Aim of the task
The expected output is a verbatim reprint of the lines from the beginning of the data that follows through the line that contains "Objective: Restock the".

Information shown
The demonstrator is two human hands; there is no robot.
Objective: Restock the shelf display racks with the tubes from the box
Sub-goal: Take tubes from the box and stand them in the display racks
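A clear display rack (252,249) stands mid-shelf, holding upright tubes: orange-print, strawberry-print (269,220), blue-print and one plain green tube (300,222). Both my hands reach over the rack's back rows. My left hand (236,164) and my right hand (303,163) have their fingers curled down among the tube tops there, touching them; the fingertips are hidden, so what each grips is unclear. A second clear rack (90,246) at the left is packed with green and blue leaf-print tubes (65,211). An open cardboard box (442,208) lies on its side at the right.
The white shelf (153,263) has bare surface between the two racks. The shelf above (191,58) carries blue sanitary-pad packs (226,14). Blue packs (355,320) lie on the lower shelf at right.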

Result of the task
The demonstrator is two human hands; there is no robot.
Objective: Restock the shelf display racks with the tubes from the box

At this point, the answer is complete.